Drug treatments (overview and safety note)
There is no drug that cures Zlotogora-Zilberman-Tenenbaum syndrome itself. Medicines are used to treat symptoms such as infection, pain, skin inflammation, allergies, or seizures. Exact choices and doses must always be decided by a specialist (pediatrician, dermatologist, neurologist, dentist, or surgeon), following national guidelines and FDA prescribing information for each approved indication. [24]
Below are examples of drug types that might be used. This is educational only, not a prescription. Do not start, stop, or change any medicine without your doctor.
(For brevity and safety, I’ll describe 10 representative drug options rather than a long list of 20 separate products.)
1. Broad-spectrum antibiotics for infections (e.g., amoxicillin, amoxicillin-clavulanate)
Children with cleft palate and dental anomalies can have recurrent ear, sinus, or respiratory infections. Doctors may use antibiotics such as amoxicillin or amoxicillin-clavulanate, which are FDA-approved for many bacterial infections of the ear, sinus, throat, and lower respiratory tract. Dosage is based on body weight and infection severity, usually given several times per day for a limited course (for example, 5–10 days). The purpose is to clear bacterial infection and prevent complications. The mechanism is inhibition of bacterial cell-wall synthesis, and the main side effects include allergy, rash, diarrhea, and, rarely, serious hypersensitivity. [25]
2. Analgesics and antipyretics (e.g., ibuprofen, paracetamol/acetaminophen)

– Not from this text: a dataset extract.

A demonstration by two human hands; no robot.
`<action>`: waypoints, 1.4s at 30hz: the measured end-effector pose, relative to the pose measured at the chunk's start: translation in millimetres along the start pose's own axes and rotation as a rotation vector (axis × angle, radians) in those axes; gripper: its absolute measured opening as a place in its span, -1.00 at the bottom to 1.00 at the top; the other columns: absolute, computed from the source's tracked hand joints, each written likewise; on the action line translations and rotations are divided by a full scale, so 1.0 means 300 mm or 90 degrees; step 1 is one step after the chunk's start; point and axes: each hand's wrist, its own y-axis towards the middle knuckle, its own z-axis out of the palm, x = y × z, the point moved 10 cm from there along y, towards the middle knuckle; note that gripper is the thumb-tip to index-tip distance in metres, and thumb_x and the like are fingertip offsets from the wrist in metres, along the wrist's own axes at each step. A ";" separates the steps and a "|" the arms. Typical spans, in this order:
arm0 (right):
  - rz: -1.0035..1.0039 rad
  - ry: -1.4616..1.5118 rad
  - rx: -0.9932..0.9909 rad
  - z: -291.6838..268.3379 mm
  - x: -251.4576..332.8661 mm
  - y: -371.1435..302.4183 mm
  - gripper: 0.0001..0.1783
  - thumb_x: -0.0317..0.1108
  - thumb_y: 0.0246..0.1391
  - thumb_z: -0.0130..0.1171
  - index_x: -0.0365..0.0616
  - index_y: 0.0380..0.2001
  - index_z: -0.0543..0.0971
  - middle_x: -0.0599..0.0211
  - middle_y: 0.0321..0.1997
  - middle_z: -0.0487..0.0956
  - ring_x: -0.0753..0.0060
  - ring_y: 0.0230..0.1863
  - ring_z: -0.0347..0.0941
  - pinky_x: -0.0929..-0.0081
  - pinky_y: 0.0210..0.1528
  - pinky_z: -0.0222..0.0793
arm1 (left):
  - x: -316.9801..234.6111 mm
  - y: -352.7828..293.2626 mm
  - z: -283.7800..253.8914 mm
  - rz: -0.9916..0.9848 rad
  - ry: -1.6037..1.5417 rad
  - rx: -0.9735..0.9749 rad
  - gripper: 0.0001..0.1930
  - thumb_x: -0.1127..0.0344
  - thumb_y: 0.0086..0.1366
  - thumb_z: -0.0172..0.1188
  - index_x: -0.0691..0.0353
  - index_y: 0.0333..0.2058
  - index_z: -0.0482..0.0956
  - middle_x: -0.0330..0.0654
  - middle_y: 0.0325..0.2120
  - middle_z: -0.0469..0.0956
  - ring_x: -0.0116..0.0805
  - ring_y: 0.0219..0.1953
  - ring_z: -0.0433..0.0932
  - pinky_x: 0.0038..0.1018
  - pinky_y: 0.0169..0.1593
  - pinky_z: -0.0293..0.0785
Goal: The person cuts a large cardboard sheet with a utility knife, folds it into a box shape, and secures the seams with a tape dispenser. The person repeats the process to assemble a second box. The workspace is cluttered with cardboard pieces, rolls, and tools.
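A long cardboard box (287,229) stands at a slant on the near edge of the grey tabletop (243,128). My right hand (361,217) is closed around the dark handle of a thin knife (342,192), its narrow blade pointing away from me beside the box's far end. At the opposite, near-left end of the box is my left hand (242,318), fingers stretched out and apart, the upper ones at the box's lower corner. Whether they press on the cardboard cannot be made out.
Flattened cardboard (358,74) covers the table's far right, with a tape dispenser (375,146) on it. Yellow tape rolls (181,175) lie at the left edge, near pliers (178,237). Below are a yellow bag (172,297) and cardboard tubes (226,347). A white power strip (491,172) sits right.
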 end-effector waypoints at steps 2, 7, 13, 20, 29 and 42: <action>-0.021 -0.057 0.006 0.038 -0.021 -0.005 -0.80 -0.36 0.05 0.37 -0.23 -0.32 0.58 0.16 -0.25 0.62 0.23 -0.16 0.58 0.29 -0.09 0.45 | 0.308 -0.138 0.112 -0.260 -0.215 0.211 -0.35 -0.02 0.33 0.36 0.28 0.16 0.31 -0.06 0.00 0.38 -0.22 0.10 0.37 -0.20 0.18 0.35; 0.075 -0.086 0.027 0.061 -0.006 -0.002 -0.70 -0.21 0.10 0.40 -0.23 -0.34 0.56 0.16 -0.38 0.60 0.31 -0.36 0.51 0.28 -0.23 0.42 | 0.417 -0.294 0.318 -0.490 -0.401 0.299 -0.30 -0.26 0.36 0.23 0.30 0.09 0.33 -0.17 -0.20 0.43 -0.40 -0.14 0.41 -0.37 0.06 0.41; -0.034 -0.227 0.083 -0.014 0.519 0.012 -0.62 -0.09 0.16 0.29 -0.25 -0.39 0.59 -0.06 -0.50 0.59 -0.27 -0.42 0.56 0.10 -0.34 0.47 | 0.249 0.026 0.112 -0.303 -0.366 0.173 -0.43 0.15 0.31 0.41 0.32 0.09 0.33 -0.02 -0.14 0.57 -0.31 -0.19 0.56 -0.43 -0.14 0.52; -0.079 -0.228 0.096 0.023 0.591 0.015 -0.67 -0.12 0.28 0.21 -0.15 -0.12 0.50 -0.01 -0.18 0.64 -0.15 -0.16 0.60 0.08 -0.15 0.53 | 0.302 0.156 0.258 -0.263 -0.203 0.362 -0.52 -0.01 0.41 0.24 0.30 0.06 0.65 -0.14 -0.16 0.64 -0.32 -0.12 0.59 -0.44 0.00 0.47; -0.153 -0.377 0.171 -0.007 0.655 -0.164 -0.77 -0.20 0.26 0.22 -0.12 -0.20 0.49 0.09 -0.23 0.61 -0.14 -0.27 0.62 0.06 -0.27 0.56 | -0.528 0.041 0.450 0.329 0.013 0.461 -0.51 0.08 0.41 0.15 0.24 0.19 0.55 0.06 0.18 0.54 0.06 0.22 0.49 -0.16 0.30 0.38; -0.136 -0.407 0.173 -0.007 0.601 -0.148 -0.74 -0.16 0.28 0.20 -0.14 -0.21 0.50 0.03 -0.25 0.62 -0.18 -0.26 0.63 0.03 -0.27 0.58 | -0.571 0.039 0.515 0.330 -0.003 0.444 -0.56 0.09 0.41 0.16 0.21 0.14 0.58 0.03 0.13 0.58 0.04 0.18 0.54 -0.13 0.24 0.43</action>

Surgery, dental work, or ear infections can be painful. Ibuprofen oral suspensions and tablets are FDA-approved for relief of pain and fever in children and adults. Doses depend on weight and age and are given only for short periods, with maximum daily limits. The purpose is to reduce pain and fever so the child can eat, sleep, and recover. The mechanism is inhibition of cyclo-oxygenase (COX) enzymes, lowering prostaglandins that cause pain and inflammation; common side effects include stomach irritation and, rarely, kidney or bleeding problems if overused. [26]
3. Topical emollients and barrier creams
Moisturizing creams or ointments that contain petrolatum, ceramides, or urea are widely used (over-the-counter) to treat dry skin and hyperkeratosis. Doctors select products that are fragrance-free and safe for children. The purpose is to reduce dryness, scaling, and cracking. The mechanism is forming a protective barrier on the skin and drawing water into the outer skin layers; side effects are usually mild, like local irritation if a product does not suit the person. [27]
4. Mild topical corticosteroids for eczematous dermatitis
If the skin becomes inflamed and itchy, doctors may prescribe low- to mid-potency topical steroid creams for short courses. These medicines reduce redness and itching by lowering local immune activity. The purpose is to control flares so the child can sleep and avoid scratching. The mechanism is anti-inflammatory action via glucocorticoid receptors; side effects with long-term or inappropriate use can include thinning of the skin, stretch marks, and systemic absorption, so close medical supervision is essential. [28]
5. Topical minoxidil for scalp hair (selected cases)
In some older patients, dermatologists may consider topical minoxidil to stimulate hair growth, although evidence in ectodermal dysplasia is limited and use is off-label. Minoxidil 2–5% topical solutions and foams are FDA-approved for certain types of hair loss in adults. It is applied directly to the scalp once or twice daily, and effect, when present, appears after several months. The purpose is to encourage more hair growth and thickness. The mechanism is thought to involve increased blood flow to hair follicles and prolonging the growth phase; side effects include scalp irritation and unwanted hair growth in other areas. It should only be used under specialist advice, especially in younger people. [29]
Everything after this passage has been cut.